About two weeks later, there was a further breaking and entering the garage by Mr. Mani, right after the family had just repaired the door to the garage.  Mr. Mani then kicked the door in again, damaging the door in the same manner as before. 

The again, about a month before the offense for which Mr. Mani was arrested, defendant’s brother reported that Mr. Mani entered the house about 4:00 a.m., yelling and screaming and banging doors before leaving on his own after ten or fifteen minutes.

Penal Code § 1109(a)(1) provides with exceptions not applicable here that “[I]n a criminal action in which defendant is accused of an offense involving domestic violence, evidence of defendant’s commission of other domestic violence is not made inadmissible by section 1101 if the evidence is not inadmissible pursuant to Section 352.”  Section 1101 generally provides that character evidence in the form of a prior act is not admissible to prove someone acted to prove someone acted a specific way on a later date.  Section 352 generally provides that evidence is not admissible if its probative value is outweighed by undue prejudice against defendant, involves undue consumption of time or confuses the issues.

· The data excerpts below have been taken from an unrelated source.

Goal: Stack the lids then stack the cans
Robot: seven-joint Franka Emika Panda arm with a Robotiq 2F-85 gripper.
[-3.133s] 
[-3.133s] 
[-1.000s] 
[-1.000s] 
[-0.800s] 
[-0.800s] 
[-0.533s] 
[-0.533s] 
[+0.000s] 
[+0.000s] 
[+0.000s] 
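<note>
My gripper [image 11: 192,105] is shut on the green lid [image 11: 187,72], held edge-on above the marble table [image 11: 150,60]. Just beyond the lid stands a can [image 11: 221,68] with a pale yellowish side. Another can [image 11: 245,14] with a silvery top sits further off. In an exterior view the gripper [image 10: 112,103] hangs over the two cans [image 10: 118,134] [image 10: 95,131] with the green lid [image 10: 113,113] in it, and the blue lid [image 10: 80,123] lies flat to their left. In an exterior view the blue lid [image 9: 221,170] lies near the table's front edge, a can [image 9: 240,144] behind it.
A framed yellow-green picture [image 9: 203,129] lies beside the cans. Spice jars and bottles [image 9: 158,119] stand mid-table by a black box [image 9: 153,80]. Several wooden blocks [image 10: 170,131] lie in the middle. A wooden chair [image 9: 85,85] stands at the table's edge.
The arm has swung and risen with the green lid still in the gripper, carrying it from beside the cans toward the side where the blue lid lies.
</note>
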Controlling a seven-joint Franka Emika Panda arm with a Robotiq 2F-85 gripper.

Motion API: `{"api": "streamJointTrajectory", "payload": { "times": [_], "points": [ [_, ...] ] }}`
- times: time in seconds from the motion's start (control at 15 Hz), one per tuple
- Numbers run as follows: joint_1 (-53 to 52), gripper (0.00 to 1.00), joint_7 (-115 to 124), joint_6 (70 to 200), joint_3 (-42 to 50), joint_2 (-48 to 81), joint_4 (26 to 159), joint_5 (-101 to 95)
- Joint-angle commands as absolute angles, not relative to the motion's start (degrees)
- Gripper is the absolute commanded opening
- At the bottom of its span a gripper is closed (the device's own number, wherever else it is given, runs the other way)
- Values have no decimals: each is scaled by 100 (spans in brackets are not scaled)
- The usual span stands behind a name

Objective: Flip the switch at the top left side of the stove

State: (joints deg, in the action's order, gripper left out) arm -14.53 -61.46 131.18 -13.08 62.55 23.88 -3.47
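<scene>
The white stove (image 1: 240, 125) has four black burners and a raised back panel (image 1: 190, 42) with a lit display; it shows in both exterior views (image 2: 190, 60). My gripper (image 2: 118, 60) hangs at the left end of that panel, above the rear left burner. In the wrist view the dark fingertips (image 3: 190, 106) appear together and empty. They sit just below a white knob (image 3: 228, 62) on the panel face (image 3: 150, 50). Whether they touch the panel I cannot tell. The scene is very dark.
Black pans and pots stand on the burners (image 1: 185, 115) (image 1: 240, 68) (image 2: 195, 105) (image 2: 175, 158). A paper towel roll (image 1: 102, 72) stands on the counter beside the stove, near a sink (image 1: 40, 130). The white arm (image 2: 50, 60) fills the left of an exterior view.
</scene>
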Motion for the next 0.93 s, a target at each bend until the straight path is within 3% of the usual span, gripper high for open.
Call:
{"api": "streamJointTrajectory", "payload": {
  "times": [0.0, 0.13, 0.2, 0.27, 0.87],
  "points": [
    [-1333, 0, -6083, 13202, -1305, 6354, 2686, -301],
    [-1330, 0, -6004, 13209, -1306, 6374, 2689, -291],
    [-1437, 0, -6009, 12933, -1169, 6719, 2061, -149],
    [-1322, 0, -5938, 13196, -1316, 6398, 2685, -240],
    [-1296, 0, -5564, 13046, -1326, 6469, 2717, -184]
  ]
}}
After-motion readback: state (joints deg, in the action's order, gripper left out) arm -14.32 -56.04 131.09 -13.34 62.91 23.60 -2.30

Domestic violence, under Penal Code § 1109, is defined by Family Code § 6211 if the acted occurred no more than five years before the charged offense and is “abuse committed against an adult  or a minor who is a spouse, former spouse, cohabitant, former cohabitant, or person with whom the suspect has had a child or is having or has had a dating or engagement relationship.”  Abuse is defined under Penal Code § 11370 as “intentionally or recklessly causing or attempting to cause bodily injury, or placing another person in reasonable apprehension of imminent serious bodily injury to himself or herself, or another.”

The appellate court opinion shows it struggled with how the prior evidence might be inadmissible under 352, but there was little doubt that it was admissible under 1109. 

We present this summary to suggest that if one faces a series of prior uncharged act events as evidence, the stronger argument against admission is under Evidence Code § 352 and not to fight on 1109.  Here, as in most cases, what the prior act evidence seemed to imply was that Mr. Mani was simply nuts and disregarded any restraining order repeatedly, despite being well aware of it.  This caused the jury to feel no difficulty in convicting him, as the real issue, not charged, might have been attempted murder, so convicting him of a lesser charge was fair.

The citation for the Third Appellate District Court ruling discussed above is People v. Ashneel Mani (3rd App. Dist., 2022) 74 Cal. App. 5th 343, 289 Cal. Rptr. 3d 452.